- Born: Koller Károly 4 March 1901 Nagykanizsa
- Died: June 29, 1979 (aged 78)
- Education: University of Budapest (1928)
- Medical career
- Profession: cytologist, cytogeneticist

= Peo Charles Koller =

British doctor, biologist of Hungarian origin

Pius Charles Koller FRSE (in hungarian: Koller Károly Pius; 4 March 1901 – 29 June 1979), known as Peo Charles Koller, was a Hungarian-born cytologist and cytogeneticist.

==Life==

Koller was born in Nagykanizsa, Hungary on 4 March 1901. He studied at the University of Budapest graduating with a BSc in 1928, continuing as a postgraduate, gaining a PhD.

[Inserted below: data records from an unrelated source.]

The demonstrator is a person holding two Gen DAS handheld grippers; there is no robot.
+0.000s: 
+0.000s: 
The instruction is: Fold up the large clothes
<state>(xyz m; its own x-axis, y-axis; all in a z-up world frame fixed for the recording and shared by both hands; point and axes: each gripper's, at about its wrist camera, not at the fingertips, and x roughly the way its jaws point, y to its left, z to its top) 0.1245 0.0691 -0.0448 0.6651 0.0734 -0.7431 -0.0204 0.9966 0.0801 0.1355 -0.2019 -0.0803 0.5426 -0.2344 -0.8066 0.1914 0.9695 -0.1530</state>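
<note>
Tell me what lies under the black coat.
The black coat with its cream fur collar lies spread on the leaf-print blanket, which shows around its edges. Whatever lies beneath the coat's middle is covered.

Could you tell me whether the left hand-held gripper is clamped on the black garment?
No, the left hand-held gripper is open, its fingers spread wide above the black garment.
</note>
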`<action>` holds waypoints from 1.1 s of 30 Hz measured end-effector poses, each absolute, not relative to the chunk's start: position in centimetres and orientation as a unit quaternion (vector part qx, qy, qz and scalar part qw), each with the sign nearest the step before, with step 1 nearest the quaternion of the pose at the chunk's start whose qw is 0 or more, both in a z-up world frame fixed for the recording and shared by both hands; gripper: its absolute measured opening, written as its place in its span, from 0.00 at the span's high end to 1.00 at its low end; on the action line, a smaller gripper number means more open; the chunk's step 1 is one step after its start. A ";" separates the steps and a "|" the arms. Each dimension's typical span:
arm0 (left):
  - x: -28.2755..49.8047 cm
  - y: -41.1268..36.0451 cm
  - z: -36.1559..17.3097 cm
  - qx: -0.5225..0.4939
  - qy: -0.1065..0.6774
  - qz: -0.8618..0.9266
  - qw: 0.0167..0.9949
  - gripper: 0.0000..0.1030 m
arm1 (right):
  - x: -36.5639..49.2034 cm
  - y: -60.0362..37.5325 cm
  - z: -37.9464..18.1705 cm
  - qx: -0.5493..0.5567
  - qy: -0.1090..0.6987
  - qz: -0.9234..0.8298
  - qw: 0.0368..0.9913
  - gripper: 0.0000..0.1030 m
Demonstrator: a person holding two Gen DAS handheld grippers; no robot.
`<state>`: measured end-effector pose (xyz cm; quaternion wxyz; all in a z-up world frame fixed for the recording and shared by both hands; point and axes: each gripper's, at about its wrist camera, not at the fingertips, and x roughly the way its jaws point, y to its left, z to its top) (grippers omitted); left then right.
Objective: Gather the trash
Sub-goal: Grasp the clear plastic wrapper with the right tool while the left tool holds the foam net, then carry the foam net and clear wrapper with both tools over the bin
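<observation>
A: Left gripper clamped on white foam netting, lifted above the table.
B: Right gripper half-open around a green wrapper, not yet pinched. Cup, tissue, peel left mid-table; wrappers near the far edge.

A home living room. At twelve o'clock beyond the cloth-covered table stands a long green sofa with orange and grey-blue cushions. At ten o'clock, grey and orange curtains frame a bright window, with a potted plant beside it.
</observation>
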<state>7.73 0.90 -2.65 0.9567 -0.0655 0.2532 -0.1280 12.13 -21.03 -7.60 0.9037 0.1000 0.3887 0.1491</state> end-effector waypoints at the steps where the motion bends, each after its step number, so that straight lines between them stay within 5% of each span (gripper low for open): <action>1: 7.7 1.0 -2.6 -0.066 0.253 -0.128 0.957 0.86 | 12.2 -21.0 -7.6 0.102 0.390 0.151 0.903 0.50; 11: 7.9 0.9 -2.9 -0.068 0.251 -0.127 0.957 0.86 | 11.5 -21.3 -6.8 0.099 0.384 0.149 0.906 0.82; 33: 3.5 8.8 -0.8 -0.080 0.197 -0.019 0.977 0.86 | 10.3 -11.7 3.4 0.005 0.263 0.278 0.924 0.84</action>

He left Hungary in the years leading up to World War II and relocated to Scotland in the early 1930s. In 1933 Koller obtained a DSc from the University of Edinburgh with a thesis on the dynamics of chromosome movement. In 1937 he was elected a Fellow of the Royal Society of Edinburgh. His proposers were Francis Albert Eley Crew, Alan William Greenwood, Sir Alick Buchanan-Smith, Baron Balerno, and James Nichol Pickard. He won the Society's Neill Prize for the period 1939 to 1941 and the David Anderson-Berry Prize for 1947.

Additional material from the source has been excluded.